§ Work task
Starting at the first line of the data and ending at the line with "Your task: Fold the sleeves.", copy each line exactly. Include both of those lines, but no pictures.

§ Provided records

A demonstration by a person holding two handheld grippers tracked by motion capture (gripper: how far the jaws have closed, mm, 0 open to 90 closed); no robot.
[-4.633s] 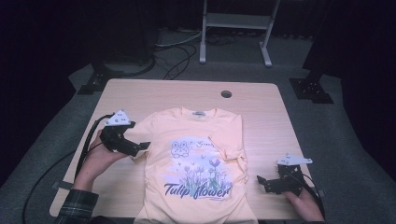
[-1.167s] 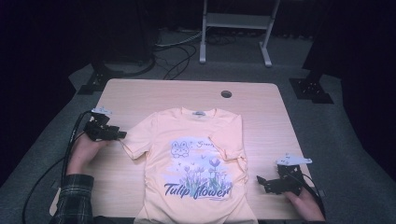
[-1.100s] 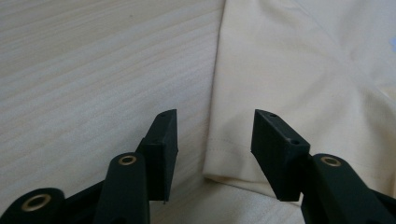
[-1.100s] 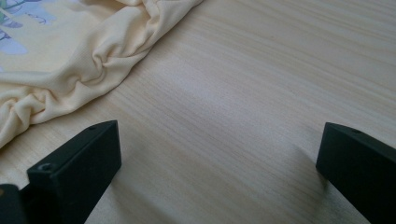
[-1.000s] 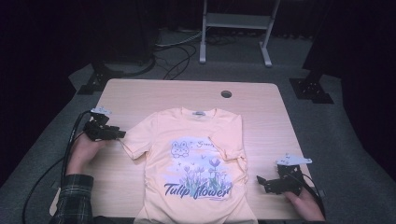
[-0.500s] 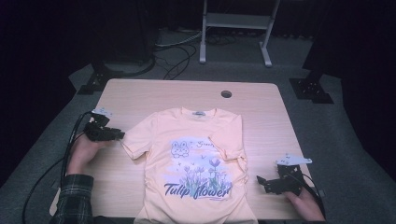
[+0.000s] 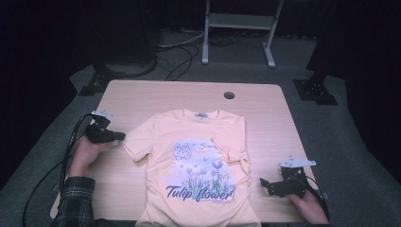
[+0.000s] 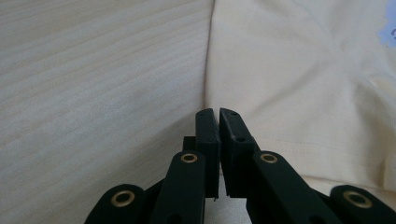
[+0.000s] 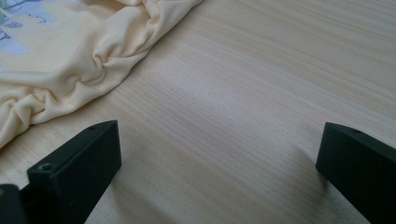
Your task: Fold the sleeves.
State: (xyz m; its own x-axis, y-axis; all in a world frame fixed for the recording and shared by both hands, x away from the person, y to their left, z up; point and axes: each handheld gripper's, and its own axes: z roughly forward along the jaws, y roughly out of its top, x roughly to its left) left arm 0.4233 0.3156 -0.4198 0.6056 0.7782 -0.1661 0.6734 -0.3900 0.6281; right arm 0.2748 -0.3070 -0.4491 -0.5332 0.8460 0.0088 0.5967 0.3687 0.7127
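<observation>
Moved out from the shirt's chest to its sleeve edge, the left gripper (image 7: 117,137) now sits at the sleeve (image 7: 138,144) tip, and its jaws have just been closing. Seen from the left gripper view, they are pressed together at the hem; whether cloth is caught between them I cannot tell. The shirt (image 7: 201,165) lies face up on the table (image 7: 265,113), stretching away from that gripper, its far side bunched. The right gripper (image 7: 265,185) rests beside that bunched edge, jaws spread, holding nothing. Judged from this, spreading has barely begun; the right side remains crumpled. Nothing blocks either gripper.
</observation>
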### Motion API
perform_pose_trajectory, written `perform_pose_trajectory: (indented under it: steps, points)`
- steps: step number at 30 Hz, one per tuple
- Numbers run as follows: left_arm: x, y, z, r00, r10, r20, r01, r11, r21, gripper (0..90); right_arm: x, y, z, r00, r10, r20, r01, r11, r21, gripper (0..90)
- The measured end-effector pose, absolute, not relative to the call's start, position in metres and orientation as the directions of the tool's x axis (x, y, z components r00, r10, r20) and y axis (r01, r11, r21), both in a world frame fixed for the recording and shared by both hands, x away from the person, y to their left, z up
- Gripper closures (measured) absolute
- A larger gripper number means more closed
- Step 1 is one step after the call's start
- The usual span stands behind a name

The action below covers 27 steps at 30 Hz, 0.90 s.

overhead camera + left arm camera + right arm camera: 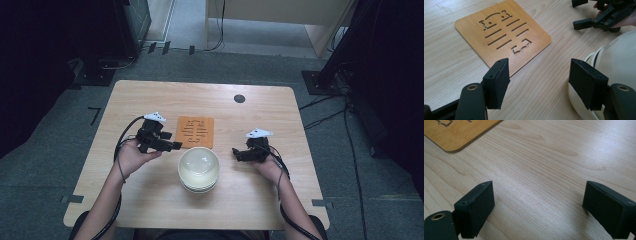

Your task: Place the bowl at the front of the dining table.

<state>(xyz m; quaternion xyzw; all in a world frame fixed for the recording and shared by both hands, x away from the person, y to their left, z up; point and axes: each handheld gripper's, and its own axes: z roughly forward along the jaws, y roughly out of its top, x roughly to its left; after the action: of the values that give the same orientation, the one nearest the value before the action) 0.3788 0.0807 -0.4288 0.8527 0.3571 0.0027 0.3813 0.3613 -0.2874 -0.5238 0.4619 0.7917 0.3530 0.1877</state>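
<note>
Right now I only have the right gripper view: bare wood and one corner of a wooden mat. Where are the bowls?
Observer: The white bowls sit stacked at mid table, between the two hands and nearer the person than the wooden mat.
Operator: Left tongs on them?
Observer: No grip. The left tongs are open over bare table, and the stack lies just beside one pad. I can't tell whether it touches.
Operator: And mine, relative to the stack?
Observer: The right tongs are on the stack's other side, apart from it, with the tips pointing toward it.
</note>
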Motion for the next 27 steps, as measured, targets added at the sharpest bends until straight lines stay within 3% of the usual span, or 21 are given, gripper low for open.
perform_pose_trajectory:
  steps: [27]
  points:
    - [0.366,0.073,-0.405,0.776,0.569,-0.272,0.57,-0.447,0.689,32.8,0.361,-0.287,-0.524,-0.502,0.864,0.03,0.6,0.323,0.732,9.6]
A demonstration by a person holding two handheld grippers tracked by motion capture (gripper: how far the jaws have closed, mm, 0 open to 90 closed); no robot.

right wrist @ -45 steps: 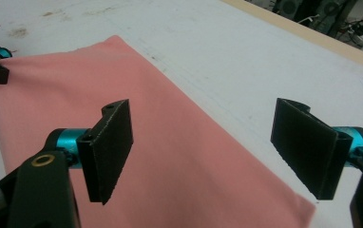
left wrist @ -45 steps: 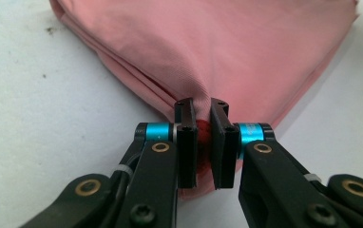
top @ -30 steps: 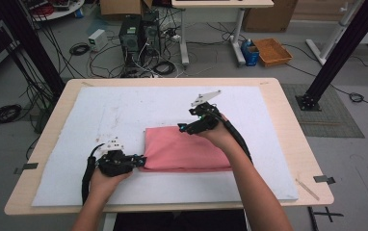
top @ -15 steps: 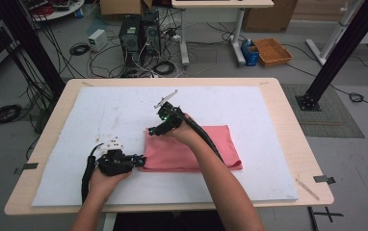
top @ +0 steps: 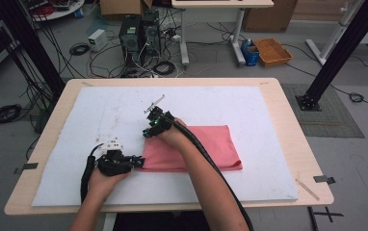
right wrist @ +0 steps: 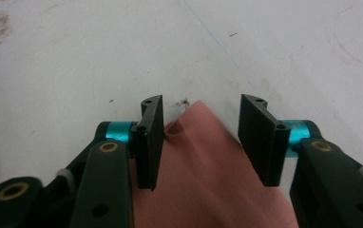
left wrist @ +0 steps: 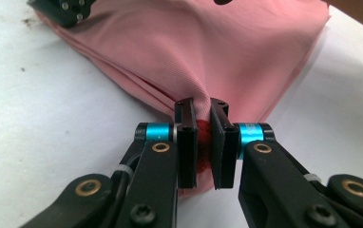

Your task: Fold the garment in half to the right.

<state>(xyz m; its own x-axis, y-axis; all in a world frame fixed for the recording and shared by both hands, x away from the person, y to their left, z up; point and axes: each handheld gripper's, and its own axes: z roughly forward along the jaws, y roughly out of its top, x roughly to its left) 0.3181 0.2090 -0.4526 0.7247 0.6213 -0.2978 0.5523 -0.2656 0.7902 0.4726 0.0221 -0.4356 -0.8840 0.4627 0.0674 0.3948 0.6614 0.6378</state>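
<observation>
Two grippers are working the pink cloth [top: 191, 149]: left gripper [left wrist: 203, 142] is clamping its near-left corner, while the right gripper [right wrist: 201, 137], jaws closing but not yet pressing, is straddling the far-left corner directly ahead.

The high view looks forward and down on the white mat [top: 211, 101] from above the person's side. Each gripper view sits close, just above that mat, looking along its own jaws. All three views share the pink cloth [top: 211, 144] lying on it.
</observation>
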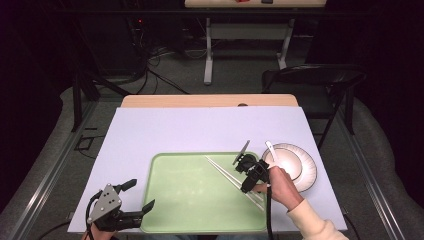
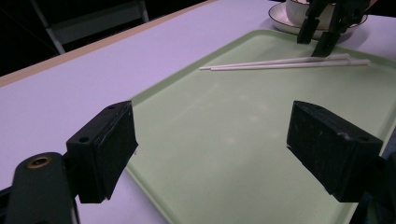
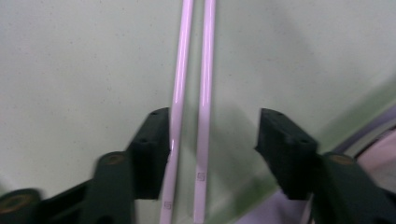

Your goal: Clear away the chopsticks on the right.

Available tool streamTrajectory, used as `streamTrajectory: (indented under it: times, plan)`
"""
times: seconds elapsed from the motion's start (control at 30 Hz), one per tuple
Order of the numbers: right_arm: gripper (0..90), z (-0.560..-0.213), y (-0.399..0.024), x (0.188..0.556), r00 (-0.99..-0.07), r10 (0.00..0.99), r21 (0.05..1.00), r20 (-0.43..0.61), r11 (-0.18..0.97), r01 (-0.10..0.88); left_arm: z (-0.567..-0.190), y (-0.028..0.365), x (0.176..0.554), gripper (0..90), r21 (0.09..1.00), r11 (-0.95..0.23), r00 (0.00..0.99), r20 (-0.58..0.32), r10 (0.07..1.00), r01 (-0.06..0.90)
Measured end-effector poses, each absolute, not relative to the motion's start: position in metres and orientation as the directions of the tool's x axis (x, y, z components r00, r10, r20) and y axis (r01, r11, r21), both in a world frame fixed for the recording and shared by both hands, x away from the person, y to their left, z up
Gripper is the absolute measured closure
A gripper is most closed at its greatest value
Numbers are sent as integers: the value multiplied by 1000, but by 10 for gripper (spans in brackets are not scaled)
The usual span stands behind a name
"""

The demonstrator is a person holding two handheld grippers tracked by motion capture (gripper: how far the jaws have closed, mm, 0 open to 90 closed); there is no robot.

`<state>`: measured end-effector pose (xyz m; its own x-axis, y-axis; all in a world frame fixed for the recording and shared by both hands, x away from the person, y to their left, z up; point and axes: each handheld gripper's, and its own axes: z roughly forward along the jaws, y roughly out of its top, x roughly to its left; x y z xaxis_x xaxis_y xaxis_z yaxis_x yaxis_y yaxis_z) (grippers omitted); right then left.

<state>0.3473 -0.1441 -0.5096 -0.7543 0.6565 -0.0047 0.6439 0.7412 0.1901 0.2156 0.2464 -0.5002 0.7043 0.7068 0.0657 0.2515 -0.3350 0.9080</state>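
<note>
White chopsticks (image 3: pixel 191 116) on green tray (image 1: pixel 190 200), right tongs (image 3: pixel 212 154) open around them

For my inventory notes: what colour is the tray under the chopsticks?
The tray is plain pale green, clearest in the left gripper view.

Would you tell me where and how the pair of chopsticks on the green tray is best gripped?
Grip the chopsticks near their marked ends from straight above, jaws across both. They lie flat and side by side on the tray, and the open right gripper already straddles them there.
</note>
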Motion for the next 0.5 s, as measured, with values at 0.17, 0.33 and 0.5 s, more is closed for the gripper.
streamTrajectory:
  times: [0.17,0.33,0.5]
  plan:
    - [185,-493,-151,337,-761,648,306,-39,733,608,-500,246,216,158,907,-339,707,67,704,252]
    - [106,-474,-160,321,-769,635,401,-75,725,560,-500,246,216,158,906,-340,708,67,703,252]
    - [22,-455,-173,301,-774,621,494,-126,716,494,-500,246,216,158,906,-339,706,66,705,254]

§ Finished exercise
A demonstration by a person holding two handheld grippers tracked by motion capture (gripper: how far the jaws have closed, mm, 0 open to 90 closed); no robot.
[-4.633s] 
[-1.167s] 
[-1.100s] 
[-1.100s] 
[-1.000s] 
[-0.500s] 
[+0.000s] 
[+0.000s] 
[+0.000s] 
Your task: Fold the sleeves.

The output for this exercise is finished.